The number of South Sudanese refugees sheltering in Uganda has reached 1 million, the United Nations said Thursday, a grim milestone for what has become the world's fastest-growing refugee crisis.
Ugandan officials say they are overwhelmed by the flow of people fleeingand the U.N. refugee agency urges the international community to donate more for humanitarian assistance.
An average of 1,800 South Sudanese citizens have been arriving daily in Uganda over the past 12 months, the UNHCR said in a statement. Another 1 million or more South Sudanese are sheltering in Sudan, Ethiopia, Kenya, Congo and Central African Republic.
The number of people fleeing jumped after deadly fighting again erupted in South Sudan's capital, Juba, in July 2016.
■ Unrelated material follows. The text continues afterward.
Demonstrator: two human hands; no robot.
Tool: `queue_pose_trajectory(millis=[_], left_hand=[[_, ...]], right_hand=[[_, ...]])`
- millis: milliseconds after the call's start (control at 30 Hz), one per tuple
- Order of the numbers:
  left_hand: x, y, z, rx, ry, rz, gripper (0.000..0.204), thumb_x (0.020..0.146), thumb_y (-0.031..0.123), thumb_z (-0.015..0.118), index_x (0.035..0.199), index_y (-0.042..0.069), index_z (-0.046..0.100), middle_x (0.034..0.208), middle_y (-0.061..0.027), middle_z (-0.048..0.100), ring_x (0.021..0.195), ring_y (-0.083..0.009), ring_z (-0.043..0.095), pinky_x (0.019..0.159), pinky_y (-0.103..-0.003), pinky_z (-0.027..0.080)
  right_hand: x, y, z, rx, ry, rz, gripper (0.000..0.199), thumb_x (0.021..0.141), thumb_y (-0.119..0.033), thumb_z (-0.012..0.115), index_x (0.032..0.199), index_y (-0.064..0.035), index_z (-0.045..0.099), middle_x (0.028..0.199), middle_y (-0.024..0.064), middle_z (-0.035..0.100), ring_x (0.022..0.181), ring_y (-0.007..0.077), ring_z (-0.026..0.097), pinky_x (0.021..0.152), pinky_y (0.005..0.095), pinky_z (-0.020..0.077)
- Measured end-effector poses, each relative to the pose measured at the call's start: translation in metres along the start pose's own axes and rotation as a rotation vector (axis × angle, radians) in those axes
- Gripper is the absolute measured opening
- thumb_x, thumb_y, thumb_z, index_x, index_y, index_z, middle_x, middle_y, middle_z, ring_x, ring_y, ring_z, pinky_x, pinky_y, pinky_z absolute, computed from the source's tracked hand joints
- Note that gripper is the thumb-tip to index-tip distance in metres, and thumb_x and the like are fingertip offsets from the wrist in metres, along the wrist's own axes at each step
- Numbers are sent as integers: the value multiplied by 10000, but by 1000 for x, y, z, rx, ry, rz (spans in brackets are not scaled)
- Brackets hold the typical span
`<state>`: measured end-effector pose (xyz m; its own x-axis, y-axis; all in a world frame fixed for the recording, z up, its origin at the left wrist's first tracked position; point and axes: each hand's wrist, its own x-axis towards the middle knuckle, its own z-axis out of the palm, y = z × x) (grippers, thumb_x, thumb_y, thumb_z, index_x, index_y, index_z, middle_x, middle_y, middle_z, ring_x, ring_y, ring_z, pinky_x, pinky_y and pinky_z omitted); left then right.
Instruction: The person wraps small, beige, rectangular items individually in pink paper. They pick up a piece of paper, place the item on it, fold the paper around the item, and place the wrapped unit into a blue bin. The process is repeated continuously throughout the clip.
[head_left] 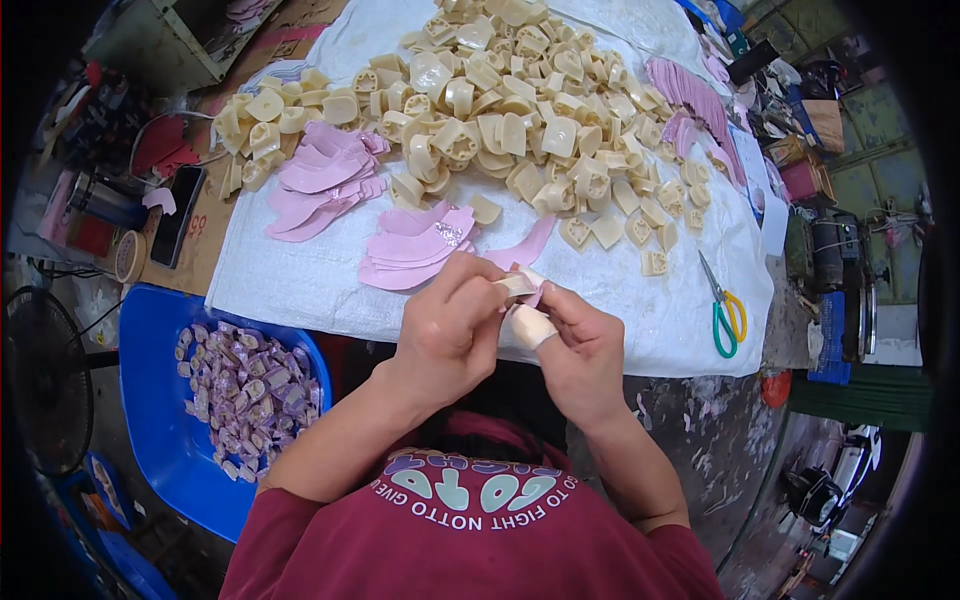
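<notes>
Over the front edge of the white-covered table, both my hands meet around a small cream plastic shoe heel (515, 286) with a bit of pink sheet against it. My left hand (445, 330) pinches the heel from the left, fingers curled. My right hand (585, 350) is closed on the pink piece (537, 297) at the heel's right side; pale wrapping covers its thumb. Fingers partly hide both parts. Just beyond lie a stack of curved pink pieces (410, 250), a single pink piece (525, 245) and another pink stack (320, 185). Behind them rises a large heap of cream heels (500, 110).
Purple-covered heels (245, 390) fill part of a blue tub (150, 400) at lower left. Scissors with green and yellow handles (725, 310) lie on the right of the white sheet (290, 285). A phone (178, 215) and tape roll (130, 257) sit left; a fan (45, 380) stands beyond the tub.
</notes>
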<state>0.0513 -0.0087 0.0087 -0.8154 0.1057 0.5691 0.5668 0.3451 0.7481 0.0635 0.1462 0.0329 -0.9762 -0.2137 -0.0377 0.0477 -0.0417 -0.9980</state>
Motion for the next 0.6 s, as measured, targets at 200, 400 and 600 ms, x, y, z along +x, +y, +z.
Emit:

"Recent arrivals continue to speak of barbaric violence, with armed groups reportedly burning down houses with civilians inside, people being killed in front of family members, sexual assaults of women and girls and kidnapping of boys for forced conscription," the statement said.
"With refugees still arriving in their thousands, the amount of aid we are able to deliver is increasingly falling short."
A fundraising summit hosted by Uganda in June raised only a fraction of the $2 billion that Ugandan officials have said is needed to sufficiently look after the refugees and the communities hosting them.
"This unhappy 1-million milestone must serve as a wake-up call to the international community that much more is needed from them," Sarah Jackson, an Amnesty International official in the region, said in a statement Thursday. "With no resolution to the conflict in South Sudan in sight, refugees will continue to flee to Uganda and the humanitarian crisis will only escalate."
Most of the refugees are women and children fleeing violence, often along ethnic lines, since the world's newest country erupted into violence in December 2013.
Ugandan refugee officials have repeatedly warned the influx is straining the country's ability to be generous to the refugees, who often are given small plots of land for building temporary shelters and planting crops when they arrive.
The largest of the settlements hosting refugees from South Sudan, Bidi Bidi, is roughly 88.8 sq. miles.